The Big Short van regisseur Adam McKay gaat over het barsten van de Amerikaanse vastgoedzeepbel in 2008 en de kredietcrisis die daarop volgde. Acteur Steve Carell over de hoofdpersonages: 'Het zijn gokkers die rijk worden nadat miljoenen mensen hun huizen en hun banen verliezen.'

'Dit is een van de belangrijkste verhalen van de afgelopen vijftig jaar. Klimaatverandering staat op één, en dan komt dit.'

Aan het woord is de Amerikaanse regisseur Adam McKay (47), vooral bekend van onderbroekenlolkomedies als Step Brothers en de twee Anchormanfilms. En het verhaal waar hij het over heeft, is het barsten van de Amerikaanse vastgoedzeepbel in 2008 en de wereldwijde kredietcrisis die daaruit voortvloeide. Complexe materie, maar in zijn nieuwste film The Big Short weet McKay de mechanismen achter het instorten van de huizenmarkt klip en klaar uit te leggen, vooral door zijn publiek niet als kleine kinderen te behandelen . Want, zo vertelt hij tijdens de persdag voor Europese journalisten in Londen: 'Eigenlijk is het heel simpel. De banken creëerden obligaties waar ze goede hypotheken in bundelden. Maar toen die goede hypotheken opraakten stopten ze er stiekem slechte hypotheken in. Natuurlijk kwam er nog meer bij kijken, deregulering enzo, maar in principe is dat het probleem in een notendop. En als ik dat al kan snappen, de man die Step Brothers regisseerde, dan valt het voor iedereen te begrijpen.'

McKay baseerde The Big Short op het gelijknamige non-fictieboek uit 2010 van Moneyball-schrijver Michael Lewis: een even intelligente, schokkende als hilarische vertelling over de zonderlingen die het instorten van de huizenmarkt zagen aankomen, en daar vervolgens een fortuin mee verdienden. De bejubelde bestseller maakte diepe indruk op de filmmaker: 'Nog niet eerder had ik een boek gelezen dat je voortdurend aan het lachen maakte, shockeerde en tegelijkertijd op zo'n fantastische wijze informeerde over talloze financiële zaken waar je tot dan toe geen enkele weet van had. En dan was het ook nog eens heel actueel: na 2008 vonden er in de financiële wereld wel enkele hervormingen plaats, die later weer werden afgezwakt, maar eigenlijk is er helemaal niets veranderd. En het meest bizarre is: er wordt eigenlijk niet meer over gesproken.'

'Hoe kan je een fortuin verdienen en je daar toch zo verschrikkelijk over voelen?'

Steve Carell

Steve Carell en Ryan Gosling in The Big Short

Acteur Steve Carell, die in de film een pedante en briljante manager van een hedgefonds speelt, was vooral gefascineerd door de veelheid aan bonte personages: 'Natuurlijk was het script actueel en had het iets belangrijks te zeggen, maar wat mij vooral intrigeerde was de unieke wijze waarop de belangrijkste personages worden neergezet. Want zijn het nu helden of schurken? Ergens zijn ze geen van beiden. Het zijn gokkers die rijk worden nadat miljoenen mensen hun huizen en hun banen verliezen. Hoe kan je een fortuin verdienen en je daar toch zo verschrikkelijk over voelen?' Die morele ambiguïteit is een van de sterkste punten van The Big Short.

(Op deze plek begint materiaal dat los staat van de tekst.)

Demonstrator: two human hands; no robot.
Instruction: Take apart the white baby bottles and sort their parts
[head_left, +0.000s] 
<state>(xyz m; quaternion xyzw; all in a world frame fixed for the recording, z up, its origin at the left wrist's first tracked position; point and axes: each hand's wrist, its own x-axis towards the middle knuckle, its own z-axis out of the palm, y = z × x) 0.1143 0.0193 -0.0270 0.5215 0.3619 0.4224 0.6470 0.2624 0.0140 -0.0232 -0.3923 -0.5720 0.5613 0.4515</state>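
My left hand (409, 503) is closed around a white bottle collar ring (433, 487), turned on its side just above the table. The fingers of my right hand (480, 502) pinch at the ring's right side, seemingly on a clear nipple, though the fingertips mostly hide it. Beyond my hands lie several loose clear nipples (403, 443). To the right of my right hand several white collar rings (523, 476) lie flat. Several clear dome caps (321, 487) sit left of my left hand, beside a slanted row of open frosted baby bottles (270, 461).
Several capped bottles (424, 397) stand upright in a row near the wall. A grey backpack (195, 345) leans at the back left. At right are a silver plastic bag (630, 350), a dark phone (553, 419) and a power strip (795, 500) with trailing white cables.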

Want van buitenaf mag de film dan wel een prettig gestoorde, door adrenaline gedreven satirische komedie lijken in de jonge traditie van Martin Scorsese's The Wolf of Wall Street (2013), in zijn kern is het bittere ernst. En ook al lijken veel van de details te mooi om waar te zijn — zo speelt Ryan Gosling een arrogante en schmierende obligatiehandelaar die beweert dat zijn perfect geïntegreerde assistent een Chinees rekenwonder is dat geen woord Engels spreekt — vrijwel niets is verzonnen. McKay: 'Wat ik zelf zo geweldig aan de film vind , is dat het gewoon de feiten zijn. We hebben de film ook aan allerlei economisten en hedgefonds-mensen getoond en die zeiden allemaal: zo is het echt gegaan.'

Christian Bale in The Big Short

Een makkelijk verhaal om te verfilmen was het natuurlijk niet, gezien de veelheid aan bonte personages, die ook nog eens weinig met elkaar te maken hebben, en de stortvloed aan ingewikkelde economische termen. Maar McKay wist er een bijzondere vorm voor te vinden: hij liet zijn acteurs meermaals de vierde wand doorbreken om rechtstreeks tot de kijker te spreken. Zoals de zichzelf spelende actrice Margot Robbie, die in een bubbelbad met een glas champagne in haar hand de handel in vastgoedobligaties uitlegt.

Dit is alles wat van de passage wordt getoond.